* **What is being asked**:
Below are the entries; determine how many of their lines contain the string "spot" and give that figure alone.

=== Begin Enclosure ===

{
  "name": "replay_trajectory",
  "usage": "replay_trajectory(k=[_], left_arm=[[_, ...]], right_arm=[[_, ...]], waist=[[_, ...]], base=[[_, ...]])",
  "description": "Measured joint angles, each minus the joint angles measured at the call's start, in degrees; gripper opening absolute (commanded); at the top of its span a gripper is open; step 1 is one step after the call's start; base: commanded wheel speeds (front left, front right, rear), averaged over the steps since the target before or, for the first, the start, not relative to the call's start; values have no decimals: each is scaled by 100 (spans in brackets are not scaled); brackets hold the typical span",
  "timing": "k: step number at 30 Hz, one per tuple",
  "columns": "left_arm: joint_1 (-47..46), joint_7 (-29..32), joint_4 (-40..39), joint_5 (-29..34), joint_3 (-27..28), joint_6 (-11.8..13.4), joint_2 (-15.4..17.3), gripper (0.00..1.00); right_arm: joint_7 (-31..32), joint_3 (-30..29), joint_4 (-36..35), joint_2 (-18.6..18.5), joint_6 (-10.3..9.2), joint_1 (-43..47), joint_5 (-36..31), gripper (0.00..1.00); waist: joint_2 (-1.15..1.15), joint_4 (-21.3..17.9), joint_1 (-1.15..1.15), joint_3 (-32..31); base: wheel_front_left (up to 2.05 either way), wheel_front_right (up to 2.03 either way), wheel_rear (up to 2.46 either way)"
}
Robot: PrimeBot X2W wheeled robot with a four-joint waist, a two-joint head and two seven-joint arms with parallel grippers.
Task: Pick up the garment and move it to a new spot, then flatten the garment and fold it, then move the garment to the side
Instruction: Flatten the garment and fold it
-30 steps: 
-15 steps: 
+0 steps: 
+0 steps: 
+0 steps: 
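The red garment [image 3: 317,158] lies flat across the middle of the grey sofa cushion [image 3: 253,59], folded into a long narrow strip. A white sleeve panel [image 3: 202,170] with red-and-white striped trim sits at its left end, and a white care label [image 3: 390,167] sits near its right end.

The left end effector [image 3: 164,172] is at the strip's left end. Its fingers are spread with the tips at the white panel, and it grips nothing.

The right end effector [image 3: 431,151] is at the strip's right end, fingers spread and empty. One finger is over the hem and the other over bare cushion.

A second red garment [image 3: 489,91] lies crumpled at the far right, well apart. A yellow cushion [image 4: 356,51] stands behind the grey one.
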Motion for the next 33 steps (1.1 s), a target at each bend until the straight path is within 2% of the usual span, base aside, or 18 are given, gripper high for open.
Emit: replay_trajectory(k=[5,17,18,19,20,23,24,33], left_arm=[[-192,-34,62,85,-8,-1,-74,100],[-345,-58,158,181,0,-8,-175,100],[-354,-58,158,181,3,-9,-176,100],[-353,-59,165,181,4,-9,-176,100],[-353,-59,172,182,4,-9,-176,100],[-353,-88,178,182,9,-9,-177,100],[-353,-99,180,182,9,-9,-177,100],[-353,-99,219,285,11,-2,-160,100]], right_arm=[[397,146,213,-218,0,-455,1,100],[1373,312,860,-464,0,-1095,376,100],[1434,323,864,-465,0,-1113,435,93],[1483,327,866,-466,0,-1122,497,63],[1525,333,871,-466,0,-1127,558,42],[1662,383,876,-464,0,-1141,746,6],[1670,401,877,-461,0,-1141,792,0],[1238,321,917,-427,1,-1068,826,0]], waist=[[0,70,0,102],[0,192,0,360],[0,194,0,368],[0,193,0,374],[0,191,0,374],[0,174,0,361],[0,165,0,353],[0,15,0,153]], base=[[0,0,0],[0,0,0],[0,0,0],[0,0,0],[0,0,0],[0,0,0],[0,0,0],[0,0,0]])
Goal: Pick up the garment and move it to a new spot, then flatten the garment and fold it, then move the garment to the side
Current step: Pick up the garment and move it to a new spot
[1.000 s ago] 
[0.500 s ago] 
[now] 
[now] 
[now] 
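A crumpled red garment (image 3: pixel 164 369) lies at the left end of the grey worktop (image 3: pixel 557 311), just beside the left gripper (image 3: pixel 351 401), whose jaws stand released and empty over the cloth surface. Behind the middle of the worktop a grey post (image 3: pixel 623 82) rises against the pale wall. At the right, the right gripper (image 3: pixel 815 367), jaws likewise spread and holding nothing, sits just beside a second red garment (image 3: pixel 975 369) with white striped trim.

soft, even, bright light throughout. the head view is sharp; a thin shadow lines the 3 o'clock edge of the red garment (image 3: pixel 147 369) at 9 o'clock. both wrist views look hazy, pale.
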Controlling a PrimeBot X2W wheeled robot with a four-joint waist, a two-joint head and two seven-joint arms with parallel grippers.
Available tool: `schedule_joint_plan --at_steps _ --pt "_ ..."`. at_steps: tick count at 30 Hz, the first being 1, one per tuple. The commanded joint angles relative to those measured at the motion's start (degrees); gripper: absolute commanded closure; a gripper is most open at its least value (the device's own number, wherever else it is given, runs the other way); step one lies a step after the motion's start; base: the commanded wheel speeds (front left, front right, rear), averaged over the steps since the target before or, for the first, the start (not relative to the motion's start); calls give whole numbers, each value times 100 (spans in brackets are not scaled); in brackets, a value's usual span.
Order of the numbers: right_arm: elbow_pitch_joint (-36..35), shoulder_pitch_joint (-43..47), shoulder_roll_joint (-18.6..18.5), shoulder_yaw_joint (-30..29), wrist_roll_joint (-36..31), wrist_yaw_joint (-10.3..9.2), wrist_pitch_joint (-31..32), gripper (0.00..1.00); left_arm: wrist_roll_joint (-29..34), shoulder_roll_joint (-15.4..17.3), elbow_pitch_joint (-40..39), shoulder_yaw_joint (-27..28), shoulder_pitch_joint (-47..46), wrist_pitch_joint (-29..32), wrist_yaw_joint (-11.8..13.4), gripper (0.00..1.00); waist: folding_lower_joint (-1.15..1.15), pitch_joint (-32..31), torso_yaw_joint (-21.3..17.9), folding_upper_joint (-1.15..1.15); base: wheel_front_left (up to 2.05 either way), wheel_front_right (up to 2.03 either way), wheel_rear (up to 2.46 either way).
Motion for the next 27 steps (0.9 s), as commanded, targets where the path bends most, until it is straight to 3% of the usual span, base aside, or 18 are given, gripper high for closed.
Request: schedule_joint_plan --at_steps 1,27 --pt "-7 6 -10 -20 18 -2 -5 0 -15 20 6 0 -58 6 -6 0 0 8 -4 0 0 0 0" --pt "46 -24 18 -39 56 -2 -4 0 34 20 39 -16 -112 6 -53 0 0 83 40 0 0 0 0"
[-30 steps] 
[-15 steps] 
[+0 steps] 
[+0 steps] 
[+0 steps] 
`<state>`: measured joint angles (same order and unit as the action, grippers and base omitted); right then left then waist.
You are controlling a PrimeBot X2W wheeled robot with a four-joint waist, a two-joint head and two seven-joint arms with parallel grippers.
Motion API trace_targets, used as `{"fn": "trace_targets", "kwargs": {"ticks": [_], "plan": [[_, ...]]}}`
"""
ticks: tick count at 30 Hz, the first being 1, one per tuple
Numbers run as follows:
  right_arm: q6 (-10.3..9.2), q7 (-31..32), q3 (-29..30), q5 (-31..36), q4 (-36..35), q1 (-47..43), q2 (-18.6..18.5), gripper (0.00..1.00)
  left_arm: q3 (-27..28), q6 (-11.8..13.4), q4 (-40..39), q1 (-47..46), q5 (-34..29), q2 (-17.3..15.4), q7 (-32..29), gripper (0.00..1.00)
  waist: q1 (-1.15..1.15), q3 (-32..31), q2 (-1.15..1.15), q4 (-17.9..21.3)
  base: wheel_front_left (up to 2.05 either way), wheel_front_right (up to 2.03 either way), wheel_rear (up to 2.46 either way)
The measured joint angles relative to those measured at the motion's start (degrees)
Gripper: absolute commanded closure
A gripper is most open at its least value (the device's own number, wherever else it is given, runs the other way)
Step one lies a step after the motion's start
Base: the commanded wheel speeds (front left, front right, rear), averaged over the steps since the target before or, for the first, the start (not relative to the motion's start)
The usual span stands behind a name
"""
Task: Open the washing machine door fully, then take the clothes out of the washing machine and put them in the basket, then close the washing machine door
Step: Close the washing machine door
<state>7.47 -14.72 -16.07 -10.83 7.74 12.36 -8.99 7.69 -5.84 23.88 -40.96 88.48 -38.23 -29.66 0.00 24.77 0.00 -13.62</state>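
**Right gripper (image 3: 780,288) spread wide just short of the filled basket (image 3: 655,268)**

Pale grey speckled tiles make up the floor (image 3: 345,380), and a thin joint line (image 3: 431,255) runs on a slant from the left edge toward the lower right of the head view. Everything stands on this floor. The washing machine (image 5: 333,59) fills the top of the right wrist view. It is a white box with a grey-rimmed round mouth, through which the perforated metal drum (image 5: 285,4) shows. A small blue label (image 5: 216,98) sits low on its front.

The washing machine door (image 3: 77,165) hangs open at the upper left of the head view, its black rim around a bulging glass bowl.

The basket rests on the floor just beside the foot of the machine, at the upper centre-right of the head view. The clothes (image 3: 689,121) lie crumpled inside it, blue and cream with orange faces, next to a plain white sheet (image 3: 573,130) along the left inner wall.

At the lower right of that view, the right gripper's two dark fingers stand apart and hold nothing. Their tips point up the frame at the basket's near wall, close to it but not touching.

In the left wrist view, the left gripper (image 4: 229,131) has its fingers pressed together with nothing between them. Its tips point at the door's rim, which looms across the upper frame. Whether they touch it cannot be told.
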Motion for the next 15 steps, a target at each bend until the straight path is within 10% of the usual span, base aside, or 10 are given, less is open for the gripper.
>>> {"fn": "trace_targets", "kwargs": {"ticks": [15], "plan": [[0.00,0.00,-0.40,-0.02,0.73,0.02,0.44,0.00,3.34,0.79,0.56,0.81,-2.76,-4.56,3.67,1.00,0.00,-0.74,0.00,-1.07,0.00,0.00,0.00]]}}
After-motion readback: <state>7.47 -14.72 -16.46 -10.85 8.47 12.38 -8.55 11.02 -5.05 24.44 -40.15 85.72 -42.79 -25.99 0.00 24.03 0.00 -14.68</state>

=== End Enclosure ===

* **Task solution**:
3